Architecting as a Service

Architecting as a Service

From blogs which centralized many personal websites on shared infrastructure, to early Application Service Provider business models pushing enterprise applications toward the edge, and now Software as a Service which is a big reason software is eating the world, providing X as a service is an increasing part of how we deliver value to customers.

I am approaching three decades in our industry. During that time I have worked in tiny to large startups, as well as big enterprise. Across them all, responsibility for infrastructure services has been a constant... The exact focus has changed, whether core services (network, DNS, LDAP), Infrastructure as Code (version control, configuration management), monitoring and logging or most recently CI/CD. Regardless of focus, there is a common theme – none of these are valuable in and of themselves. Service is the key word, and unless each of these areas are easily and reliably consumed the value proposition is tenuous at best.

While the need to provide services has become a constant, the ways in which we can provide those services are almost infinite. I'm not one to believe in wrong and right when it comes to engineering. In a given context, there may be a few options which we can agree are very bad or very good, but thanks to human creativity there is almost certainly a large spectrum of solutions in the middle which are good enough. In our aim not to let perfect be the enemy of the good, and avoid premature optimization, these good enough or right-sized solutions are often quite ideal and much cheaper to attain in the real world.

Premature optimization is the root of all evil. –Donald Knuth

Along with as a service patterns, CI/CD has evolved from a dark art into a well understood science during my career. Thanks to the work of countless practitioners and detailed guides such as Continuous Delivery and Release It!, we have hard won expertise at our fingertips to inform our software development, test and delivery practices.

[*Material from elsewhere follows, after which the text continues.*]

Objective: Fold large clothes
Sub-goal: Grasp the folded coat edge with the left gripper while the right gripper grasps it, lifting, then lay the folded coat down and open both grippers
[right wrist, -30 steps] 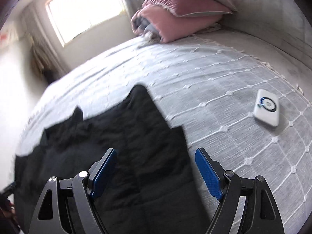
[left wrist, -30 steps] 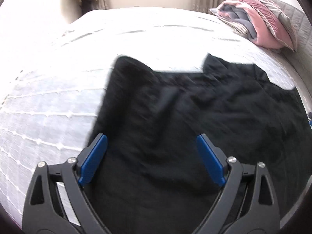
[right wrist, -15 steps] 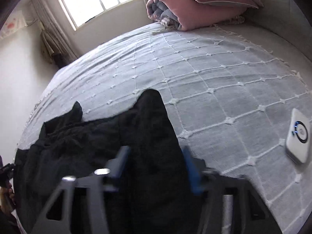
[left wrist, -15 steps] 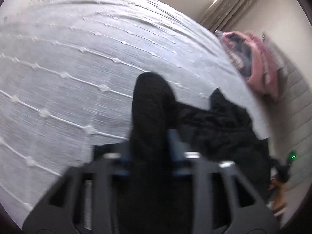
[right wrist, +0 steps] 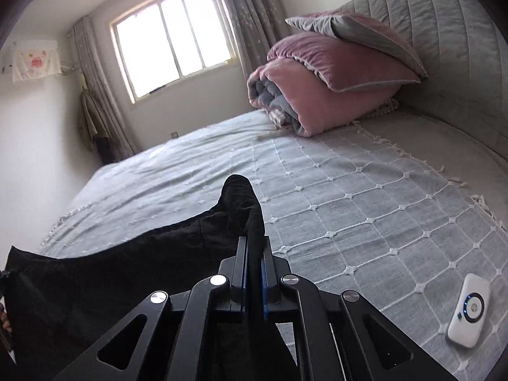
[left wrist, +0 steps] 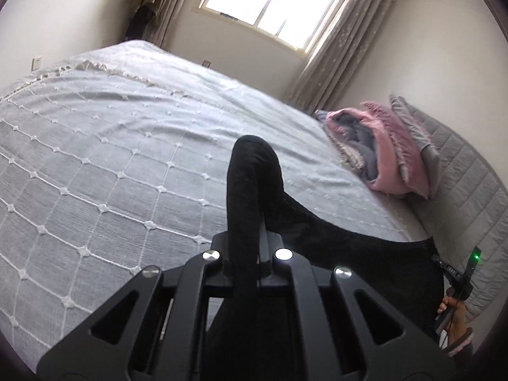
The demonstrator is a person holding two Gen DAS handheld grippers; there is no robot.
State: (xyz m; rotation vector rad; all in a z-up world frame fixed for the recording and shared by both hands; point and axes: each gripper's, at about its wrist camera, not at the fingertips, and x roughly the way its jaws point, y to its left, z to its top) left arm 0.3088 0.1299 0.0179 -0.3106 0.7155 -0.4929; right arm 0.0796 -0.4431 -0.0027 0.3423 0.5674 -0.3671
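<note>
Black fabric garment [left wrist: 349, 254], large and soft, is pinched at two points: the left gripper [left wrist: 246, 247] is clamped on one bunched edge and the right gripper [right wrist: 252, 263] on another, each with a tuft of cloth poking up past its closed fingers. Between them the cloth sags in a dark span above the grey quilted bedspread [left wrist: 111, 165], near the bed's front edge. Holding two spaced points likely keeps one edge taut so it can be carried over as a fold. A white oval device [right wrist: 468, 311] lies near the bed's right edge, well apart. Pink rolled bedding [right wrist: 317, 95] sits by the headboard.
</note>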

While these provide high level patterns we can adopt, how we implement those patterns is constrained only by budget, time and creative thought. You will most certainly want to start small, being pragmatic and iterating toward the ideal. However, with a growing number of tools available to help us in this space, the best-fit will depend on your context. Returning to the famous Donald Knuth quote, the full version is often a better teacher:

The real problem is that programmers have spent far too much time  worrying about efficiency in the wrong places and at the wrong times; premature optimization is the root of all evil... –Donald Knuth

Aside from starting with the smallest piece of value you can provide and iterating, one important key to success as you think about providing anything as a service is how your architecture evolves to scale. This is not about right or wrong, but rather which parts of the system you chose to optimize and when you do so. Beyond approach, the architecture itself may need to morph over time to continue to provide the best possible service in your context.

With that in mind, I want to extract a few stories based on my personal experience over the past few decades. The first two will focus on providing CI/CD as a service. The last will require more extrapolative thought but hopefully serve as a useful device in sharing pain points felt in a past life while providing heavily centralized infrastructure services.

Centralized CI/CD

In my current role, I help Platform Engineering teams provide Platform as a Service to development teams. This starts with manual installation and configuration in a sandbox environment to learn the ins and outs of the platform, experiment with APIs, understand configuration options, etc. It very quickly becomes an automation exercise, so the platform can be consistently replicated in other environments and kept up to date.

The primary tool we use for automating platform deployment is Concourse, a lightweight, open-source, container-based, continuous integration tool. Many tools solve this problem, feel free to pick the one you are most comfortable with. The important thing is incorporating a process which includes Infrastructure as Code and CI/CD best practices.

These are industry norms such as having all code (including configuration!) in version control. Whether you have one or many repos is less important in my mind. The key is to have versioned and auditable change history for any code or configuration your product depends upon, as well as transparency and shared ownership of the code base (to facilitate troubleshooting and timely fixes).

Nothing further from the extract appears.